Conforme o arqueólogo, os impactos do conhecimento de Higino são “meteóricos”, pois “ao furar o bloqueio epistemológico das ciências ocidentais, o Mestre [Higino] provocou uma ruptura irreversível, uma divisão de águas”.

Em debates no Brasil e internacionalmente, Raoni lembra que Higino mostrou que “o conhecimento arqueológico, ao se limitar em leituras essencialmente materialistas, restringia o potencial de conhecimento e de entendimento das essências dos seres que os desenhos nas pedras, mais do que representar, de fato, eram”.
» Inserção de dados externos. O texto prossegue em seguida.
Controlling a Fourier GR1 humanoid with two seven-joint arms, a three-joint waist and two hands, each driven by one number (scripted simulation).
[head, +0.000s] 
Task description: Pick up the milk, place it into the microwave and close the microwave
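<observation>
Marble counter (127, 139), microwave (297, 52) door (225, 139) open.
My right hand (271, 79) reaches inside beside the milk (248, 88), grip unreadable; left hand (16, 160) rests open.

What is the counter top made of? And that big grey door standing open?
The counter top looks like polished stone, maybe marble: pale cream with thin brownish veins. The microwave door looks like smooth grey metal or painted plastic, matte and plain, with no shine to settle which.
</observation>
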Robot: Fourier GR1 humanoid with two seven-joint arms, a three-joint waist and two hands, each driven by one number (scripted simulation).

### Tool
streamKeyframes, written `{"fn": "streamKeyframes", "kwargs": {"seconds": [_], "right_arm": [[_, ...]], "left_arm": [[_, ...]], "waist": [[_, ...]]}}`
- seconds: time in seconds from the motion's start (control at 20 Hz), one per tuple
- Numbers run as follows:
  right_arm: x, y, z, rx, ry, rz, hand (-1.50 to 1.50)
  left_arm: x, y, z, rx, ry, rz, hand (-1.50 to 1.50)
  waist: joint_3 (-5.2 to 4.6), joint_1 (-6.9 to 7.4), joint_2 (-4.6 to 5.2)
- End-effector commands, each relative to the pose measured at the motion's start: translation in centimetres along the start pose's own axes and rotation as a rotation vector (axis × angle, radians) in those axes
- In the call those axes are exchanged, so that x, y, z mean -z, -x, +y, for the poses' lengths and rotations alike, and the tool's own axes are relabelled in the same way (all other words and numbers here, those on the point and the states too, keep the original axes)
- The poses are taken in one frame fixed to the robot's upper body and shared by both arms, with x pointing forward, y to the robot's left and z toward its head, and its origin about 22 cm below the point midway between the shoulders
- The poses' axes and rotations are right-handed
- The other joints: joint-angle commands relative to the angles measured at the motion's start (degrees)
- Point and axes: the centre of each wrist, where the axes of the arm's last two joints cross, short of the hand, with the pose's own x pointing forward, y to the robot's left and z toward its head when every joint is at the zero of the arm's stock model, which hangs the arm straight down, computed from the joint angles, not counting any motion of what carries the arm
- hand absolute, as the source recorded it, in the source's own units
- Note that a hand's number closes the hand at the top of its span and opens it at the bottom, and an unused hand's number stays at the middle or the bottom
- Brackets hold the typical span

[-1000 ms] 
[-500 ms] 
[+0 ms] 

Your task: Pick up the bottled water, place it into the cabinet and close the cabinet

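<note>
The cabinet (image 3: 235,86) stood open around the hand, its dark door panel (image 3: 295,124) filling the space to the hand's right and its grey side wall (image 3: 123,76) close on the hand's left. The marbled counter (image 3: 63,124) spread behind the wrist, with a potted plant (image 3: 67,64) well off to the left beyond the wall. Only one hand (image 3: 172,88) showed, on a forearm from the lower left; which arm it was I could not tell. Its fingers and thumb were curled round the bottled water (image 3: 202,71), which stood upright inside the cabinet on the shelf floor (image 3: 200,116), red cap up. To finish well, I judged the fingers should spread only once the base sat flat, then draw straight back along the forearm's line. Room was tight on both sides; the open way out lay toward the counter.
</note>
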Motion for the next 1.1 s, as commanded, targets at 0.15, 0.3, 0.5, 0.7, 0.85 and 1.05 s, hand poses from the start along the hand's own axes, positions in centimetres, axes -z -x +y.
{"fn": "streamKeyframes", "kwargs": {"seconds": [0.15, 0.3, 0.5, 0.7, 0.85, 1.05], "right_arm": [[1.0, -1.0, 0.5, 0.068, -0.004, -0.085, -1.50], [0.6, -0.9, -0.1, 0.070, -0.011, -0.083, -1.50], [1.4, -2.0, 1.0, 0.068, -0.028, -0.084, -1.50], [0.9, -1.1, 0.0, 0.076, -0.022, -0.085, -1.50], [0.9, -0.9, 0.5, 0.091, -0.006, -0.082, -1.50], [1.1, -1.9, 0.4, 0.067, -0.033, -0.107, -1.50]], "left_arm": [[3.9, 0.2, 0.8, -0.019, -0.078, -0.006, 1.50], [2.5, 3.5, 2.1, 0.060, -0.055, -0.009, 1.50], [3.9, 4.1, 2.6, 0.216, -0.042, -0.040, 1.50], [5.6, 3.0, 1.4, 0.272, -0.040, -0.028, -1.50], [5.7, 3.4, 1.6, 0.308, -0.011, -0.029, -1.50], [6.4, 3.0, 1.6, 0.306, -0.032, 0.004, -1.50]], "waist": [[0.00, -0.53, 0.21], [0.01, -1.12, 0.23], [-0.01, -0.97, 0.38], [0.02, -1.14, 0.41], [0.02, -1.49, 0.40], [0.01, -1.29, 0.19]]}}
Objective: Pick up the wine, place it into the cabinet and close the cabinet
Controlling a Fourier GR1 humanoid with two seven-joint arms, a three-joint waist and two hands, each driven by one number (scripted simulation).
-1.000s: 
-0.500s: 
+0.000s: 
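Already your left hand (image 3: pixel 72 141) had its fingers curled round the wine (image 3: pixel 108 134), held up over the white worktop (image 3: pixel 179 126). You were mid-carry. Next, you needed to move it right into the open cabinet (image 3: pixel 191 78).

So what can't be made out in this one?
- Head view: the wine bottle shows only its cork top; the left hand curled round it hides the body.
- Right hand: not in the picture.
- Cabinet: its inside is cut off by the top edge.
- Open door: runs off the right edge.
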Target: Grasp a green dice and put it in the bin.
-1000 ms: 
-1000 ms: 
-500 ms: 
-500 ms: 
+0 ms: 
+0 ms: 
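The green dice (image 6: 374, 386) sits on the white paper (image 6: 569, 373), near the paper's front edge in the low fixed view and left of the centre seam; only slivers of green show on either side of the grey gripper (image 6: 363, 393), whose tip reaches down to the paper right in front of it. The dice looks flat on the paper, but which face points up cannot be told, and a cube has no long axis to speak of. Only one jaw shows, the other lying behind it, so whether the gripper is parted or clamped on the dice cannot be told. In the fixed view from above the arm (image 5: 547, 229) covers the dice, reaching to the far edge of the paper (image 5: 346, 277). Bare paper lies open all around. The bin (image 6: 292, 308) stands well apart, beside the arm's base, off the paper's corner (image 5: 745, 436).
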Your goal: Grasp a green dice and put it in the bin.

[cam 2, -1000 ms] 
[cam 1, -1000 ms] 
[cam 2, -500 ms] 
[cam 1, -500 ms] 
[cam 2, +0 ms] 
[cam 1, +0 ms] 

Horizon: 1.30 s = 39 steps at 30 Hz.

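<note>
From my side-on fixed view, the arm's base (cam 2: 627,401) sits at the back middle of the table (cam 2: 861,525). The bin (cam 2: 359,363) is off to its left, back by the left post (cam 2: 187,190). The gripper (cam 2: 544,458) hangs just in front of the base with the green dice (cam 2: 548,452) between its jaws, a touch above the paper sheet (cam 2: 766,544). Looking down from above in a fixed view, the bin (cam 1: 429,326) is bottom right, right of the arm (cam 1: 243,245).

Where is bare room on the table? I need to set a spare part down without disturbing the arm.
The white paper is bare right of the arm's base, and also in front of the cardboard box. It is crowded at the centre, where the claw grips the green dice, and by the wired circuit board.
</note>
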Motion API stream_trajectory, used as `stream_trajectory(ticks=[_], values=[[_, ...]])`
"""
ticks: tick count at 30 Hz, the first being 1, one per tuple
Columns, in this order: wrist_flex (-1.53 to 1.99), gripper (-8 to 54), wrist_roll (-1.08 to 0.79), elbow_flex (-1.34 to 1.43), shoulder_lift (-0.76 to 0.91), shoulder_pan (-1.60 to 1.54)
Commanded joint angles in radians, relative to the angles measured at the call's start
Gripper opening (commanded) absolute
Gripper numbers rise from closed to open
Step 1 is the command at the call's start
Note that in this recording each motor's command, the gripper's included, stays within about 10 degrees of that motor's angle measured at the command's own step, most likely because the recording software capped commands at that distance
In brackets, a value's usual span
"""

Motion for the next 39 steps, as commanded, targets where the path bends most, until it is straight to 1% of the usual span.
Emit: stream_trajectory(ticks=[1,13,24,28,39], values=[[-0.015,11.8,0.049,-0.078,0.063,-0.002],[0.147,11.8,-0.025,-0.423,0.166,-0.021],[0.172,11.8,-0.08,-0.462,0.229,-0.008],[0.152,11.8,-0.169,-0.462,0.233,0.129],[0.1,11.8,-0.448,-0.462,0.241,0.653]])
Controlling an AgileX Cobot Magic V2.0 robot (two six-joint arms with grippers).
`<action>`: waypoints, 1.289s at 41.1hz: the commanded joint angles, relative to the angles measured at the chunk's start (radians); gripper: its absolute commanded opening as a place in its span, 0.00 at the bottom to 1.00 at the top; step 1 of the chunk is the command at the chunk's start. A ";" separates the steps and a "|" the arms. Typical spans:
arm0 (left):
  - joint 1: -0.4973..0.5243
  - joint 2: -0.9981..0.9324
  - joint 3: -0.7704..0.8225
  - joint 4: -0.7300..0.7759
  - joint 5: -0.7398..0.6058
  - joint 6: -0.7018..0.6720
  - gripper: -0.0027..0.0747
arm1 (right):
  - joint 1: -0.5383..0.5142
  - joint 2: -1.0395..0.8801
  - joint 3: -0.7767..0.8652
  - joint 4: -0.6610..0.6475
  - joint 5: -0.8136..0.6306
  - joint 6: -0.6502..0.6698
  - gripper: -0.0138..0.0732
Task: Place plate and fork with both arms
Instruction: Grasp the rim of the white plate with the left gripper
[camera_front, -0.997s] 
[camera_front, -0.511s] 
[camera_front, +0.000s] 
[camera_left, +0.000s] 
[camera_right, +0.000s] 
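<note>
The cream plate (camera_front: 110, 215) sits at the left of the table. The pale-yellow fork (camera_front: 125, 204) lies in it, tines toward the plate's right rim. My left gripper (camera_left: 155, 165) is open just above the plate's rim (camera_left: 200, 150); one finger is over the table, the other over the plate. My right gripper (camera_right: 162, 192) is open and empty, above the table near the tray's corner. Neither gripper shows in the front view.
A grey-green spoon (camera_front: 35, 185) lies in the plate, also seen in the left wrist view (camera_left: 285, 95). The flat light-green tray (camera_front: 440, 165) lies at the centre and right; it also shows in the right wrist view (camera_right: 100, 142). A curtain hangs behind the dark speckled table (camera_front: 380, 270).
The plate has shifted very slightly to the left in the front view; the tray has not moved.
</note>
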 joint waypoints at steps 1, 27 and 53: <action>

Para Higino, segundo Raoni Valle, classificar as formas entre tipos parecidos com bichos e gentes, era um exercício de profunda desinteligência e perda da perspectiva fundamental da arte rupestre. “Se trata de seres vivos integrados às mentes-corpos de outros seres, dos lugares, e às mentes-corpos dos filósofos Kumuã, formando uma grande rede neural estendida”, lembrou Raoni, lembrando os ensinamentos do líder Tuyuka.

Em 2018, Higino Tenório foi reconhecido como o primeiro pesquisador Indígena de Arte Rupestre no Brasil e foi convidado para ser sócio honorário da Associação Brasileira de Arte Rupestre (ABAR).

Outras repercussões

“Mais uma manhã muito triste! Triste! Triste! Um grande educador, lutador e guerreiro de raiz partiu. Higino Tenório Tuyuka, defensor radical das culturas, dos Saberes, das línguas e dos direitos indígenas! Um dos esteios fundadores da Federação das Organizações Indígenas do Rio Negro”, postou em sua rede social o antropólogo e professor da Ufam, Gersem Luciano, do povo Baniwa.

Em nota de pesar pelo falecimento de Higino Tenório, o governo do Amazonas rendeu homenagens ao líder indígena: “Conhecido como doutor da educação escolar indígena, Higino era professor indígena e fazia questão de repassar às novas gerações tradições indígenas, como línguas, cantos, histórias e cerimônias”, afirmou a nota do governo do Amazonas.

Higino inspeciona pedral de sítio arqueológico no Parque Nacional do Jaú, no Amazonas (Foto: Raoni Valle)

Comments (1)

  1. Caro arqueólogo Raoni Valle, lamento profundamente o falecimento do Mestre Higino Tenório. Acompanhava de longe os importantíssimos trabalhos dele como também do artista Feliciano Lana Desana. Pesquiso também arte rupestre e pre-história e o Mestre higino era instigante. Tínhamos muito o que aprender com eles e com os tantos que tem falecido em função da Covid19. Envio meu abraço a vc e a todos os seus amigos e parentes. Fiquem em paz e com saúde.